**Task to carry out**. Every line of the data should be retyped with no difference from the original.
══ Data section ══
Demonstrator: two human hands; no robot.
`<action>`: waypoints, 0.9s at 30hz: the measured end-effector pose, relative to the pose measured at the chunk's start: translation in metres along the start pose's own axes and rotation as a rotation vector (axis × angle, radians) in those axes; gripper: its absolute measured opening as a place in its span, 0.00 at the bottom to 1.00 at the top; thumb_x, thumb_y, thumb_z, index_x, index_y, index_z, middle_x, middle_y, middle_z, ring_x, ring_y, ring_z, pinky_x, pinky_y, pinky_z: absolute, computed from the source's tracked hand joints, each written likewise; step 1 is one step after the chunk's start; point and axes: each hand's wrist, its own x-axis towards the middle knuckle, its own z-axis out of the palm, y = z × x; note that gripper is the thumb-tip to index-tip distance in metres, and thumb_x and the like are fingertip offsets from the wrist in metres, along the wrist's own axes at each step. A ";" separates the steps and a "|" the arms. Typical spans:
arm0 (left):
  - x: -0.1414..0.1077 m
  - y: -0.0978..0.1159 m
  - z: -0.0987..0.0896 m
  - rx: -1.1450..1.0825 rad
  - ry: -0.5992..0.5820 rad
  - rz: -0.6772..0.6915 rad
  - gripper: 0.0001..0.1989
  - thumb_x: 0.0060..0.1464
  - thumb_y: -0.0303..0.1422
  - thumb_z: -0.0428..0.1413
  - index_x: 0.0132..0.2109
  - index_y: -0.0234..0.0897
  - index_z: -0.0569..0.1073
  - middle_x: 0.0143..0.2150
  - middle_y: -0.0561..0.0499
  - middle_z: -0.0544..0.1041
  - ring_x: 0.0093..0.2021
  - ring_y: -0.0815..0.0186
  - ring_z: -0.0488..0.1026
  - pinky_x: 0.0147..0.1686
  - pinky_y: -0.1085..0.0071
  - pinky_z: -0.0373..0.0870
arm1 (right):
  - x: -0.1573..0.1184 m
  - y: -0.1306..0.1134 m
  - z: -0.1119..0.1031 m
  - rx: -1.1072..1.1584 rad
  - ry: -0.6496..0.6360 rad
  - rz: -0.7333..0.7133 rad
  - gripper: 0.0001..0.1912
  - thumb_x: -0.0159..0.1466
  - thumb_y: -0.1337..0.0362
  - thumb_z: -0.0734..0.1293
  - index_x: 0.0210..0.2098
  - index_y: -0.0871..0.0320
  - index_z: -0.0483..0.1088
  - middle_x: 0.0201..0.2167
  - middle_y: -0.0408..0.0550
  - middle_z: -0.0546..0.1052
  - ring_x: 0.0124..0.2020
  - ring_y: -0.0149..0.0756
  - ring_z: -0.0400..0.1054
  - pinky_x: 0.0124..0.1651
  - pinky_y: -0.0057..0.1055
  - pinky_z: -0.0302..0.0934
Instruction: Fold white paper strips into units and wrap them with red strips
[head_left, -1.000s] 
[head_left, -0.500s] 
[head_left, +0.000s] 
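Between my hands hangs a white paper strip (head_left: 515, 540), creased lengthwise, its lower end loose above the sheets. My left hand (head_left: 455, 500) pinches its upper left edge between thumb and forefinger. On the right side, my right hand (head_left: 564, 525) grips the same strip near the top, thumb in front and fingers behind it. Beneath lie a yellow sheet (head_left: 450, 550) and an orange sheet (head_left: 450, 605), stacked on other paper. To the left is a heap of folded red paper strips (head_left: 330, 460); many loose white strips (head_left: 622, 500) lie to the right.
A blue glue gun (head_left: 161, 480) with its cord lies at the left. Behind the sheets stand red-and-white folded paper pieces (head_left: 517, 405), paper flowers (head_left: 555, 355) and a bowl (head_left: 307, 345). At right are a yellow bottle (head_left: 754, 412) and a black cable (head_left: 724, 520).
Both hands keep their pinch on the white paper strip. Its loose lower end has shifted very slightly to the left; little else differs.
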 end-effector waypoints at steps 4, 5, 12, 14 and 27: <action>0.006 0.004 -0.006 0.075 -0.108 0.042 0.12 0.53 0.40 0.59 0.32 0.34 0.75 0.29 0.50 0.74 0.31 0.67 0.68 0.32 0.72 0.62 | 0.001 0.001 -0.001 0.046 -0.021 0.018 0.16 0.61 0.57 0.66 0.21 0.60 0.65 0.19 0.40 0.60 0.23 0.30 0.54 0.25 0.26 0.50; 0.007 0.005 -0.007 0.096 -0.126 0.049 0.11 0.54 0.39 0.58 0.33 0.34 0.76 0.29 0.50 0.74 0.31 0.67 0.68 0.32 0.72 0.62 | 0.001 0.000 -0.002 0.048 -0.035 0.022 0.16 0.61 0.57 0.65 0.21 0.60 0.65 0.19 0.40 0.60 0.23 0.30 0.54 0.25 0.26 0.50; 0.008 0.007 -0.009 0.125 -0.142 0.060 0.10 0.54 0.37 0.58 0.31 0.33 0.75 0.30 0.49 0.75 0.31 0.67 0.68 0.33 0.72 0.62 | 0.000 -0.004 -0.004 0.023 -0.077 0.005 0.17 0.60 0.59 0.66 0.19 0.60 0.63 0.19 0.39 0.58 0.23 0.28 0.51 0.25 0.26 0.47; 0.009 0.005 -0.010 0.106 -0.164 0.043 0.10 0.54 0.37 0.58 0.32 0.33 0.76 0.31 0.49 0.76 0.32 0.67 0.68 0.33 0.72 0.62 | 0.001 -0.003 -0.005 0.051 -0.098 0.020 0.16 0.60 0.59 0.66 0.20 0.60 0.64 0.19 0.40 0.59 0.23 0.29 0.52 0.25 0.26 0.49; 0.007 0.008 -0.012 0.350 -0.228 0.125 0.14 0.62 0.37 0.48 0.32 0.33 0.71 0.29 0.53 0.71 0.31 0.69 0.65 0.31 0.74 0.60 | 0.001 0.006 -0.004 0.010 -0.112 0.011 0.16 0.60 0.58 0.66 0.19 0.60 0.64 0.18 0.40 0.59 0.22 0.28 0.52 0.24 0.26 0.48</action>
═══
**Result of the task**.
Demonstrator: two human hands; no robot.
`<action>`: waypoints, 0.9s at 30hz: the measured end-effector pose, relative to the pose measured at the chunk's start: translation in metres along the start pose's own axes and rotation as a rotation vector (axis × angle, radians) in those axes; gripper: its absolute measured opening as a place in its span, 0.00 at the bottom to 1.00 at the top; thumb_x, thumb_y, thumb_z, index_x, index_y, index_z, middle_x, middle_y, middle_z, ring_x, ring_y, ring_z, pinky_x, pinky_y, pinky_z: absolute, computed from the source's tracked hand joints, each written likewise; step 1 is one step after the chunk's start; point and axes: each hand's wrist, its own x-axis towards the middle knuckle, its own z-axis out of the palm, y = z × x; note that gripper is the thumb-tip to index-tip distance in metres, and thumb_x and the like are fingertip offsets from the wrist in metres, along the wrist's own axes at each step. A ";" separates the steps and a "|" the arms. Typical spans:
arm0 (left):
  - x: -0.1414..0.1077 m
  - y: -0.0978..0.1159 m
  - z: -0.0987..0.0896 m
  - rx: -1.1450..1.0825 rad
  - ry: -0.5992..0.5820 rad
  - rz: -0.6772..0.6915 rad
  - gripper: 0.0001..0.1989
  - thumb_x: 0.0060..0.1464
  - thumb_y: -0.0303..0.1422
  - thumb_z: -0.0428..0.1413
  - index_x: 0.0132..0.2109
  - index_y: -0.0234..0.0897
  - index_z: -0.0569..0.1073
  - middle_x: 0.0143..0.2150
  - middle_y: -0.0561..0.0499
  - middle_z: -0.0544..0.1041
  - ring_x: 0.0093..0.2021
  - ring_y: -0.0815..0.0186
  - ring_z: -0.0488..0.1026
  - pinky_x: 0.0147..0.1686
  - pinky_y: -0.1085..0.0071
  - pinky_z: -0.0373..0.0870
arm1 (right):
  - x: -0.1573..0.1184 m
  - y: -0.1306..0.1134 m
  - z: -0.1119..0.1031 m
  - rx: -1.1072..1.1584 rad
  - ry: -0.6496..0.6360 rad
  - rz: -0.7333..0.7133 rad
  - gripper: 0.0001..0.1912
  - thumb_x: -0.0159..0.1466
  - thumb_y: -0.1337..0.0362
  - thumb_z: -0.0734..0.1293
  - index_x: 0.0210..0.2098
  - index_y: -0.0871..0.0320
  - index_z: -0.0483..0.1088
  - middle_x: 0.0201..0.2167
  - middle_y: -0.0408..0.0550
  - middle_z: -0.0546..0.1052
  - ring_x: 0.0124..0.2020
  - ring_y: -0.0149..0.0756
  - ring_z: -0.0400..0.1054
  - pinky_x: 0.0124..0.1651
  - pinky_y: -0.0057..0.1055
  - pinky_z: -0.0302..0.0934
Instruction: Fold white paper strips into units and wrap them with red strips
[head_left, -1.000s] 
[head_left, -0.500s] 
[head_left, +0.000s] 
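Between my hands hangs a white paper strip (head_left: 515, 540), creased lengthwise, its lower end loose above the sheets. My left hand (head_left: 455, 500) pinches its upper left edge between thumb and forefinger. On the right side, my right hand (head_left: 564, 525) grips the same strip near the top, thumb in front and fingers behind it. Beneath lie a yellow sheet (head_left: 450, 550) and an orange sheet (head_left: 450, 605), stacked on other paper. To the left is a heap of folded red paper strips (head_left: 330, 460); many loose white strips (head_left: 622, 500) lie to the right.
A blue glue gun (head_left: 161, 480) with its cord lies at the left. Behind the sheets stand red-and-white folded paper pieces (head_left: 517, 405), paper flowers (head_left: 555, 355) and a bowl (head_left: 307, 345). At right are a yellow bottle (head_left: 754, 412) and a black cable (head_left: 724, 520).
Both hands keep their pinch on the white paper strip. Its loose lower end has shifted very slightly to the left; little else differs.
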 end-effector waypoints at steps 4, 5, 12, 14 and 27: <action>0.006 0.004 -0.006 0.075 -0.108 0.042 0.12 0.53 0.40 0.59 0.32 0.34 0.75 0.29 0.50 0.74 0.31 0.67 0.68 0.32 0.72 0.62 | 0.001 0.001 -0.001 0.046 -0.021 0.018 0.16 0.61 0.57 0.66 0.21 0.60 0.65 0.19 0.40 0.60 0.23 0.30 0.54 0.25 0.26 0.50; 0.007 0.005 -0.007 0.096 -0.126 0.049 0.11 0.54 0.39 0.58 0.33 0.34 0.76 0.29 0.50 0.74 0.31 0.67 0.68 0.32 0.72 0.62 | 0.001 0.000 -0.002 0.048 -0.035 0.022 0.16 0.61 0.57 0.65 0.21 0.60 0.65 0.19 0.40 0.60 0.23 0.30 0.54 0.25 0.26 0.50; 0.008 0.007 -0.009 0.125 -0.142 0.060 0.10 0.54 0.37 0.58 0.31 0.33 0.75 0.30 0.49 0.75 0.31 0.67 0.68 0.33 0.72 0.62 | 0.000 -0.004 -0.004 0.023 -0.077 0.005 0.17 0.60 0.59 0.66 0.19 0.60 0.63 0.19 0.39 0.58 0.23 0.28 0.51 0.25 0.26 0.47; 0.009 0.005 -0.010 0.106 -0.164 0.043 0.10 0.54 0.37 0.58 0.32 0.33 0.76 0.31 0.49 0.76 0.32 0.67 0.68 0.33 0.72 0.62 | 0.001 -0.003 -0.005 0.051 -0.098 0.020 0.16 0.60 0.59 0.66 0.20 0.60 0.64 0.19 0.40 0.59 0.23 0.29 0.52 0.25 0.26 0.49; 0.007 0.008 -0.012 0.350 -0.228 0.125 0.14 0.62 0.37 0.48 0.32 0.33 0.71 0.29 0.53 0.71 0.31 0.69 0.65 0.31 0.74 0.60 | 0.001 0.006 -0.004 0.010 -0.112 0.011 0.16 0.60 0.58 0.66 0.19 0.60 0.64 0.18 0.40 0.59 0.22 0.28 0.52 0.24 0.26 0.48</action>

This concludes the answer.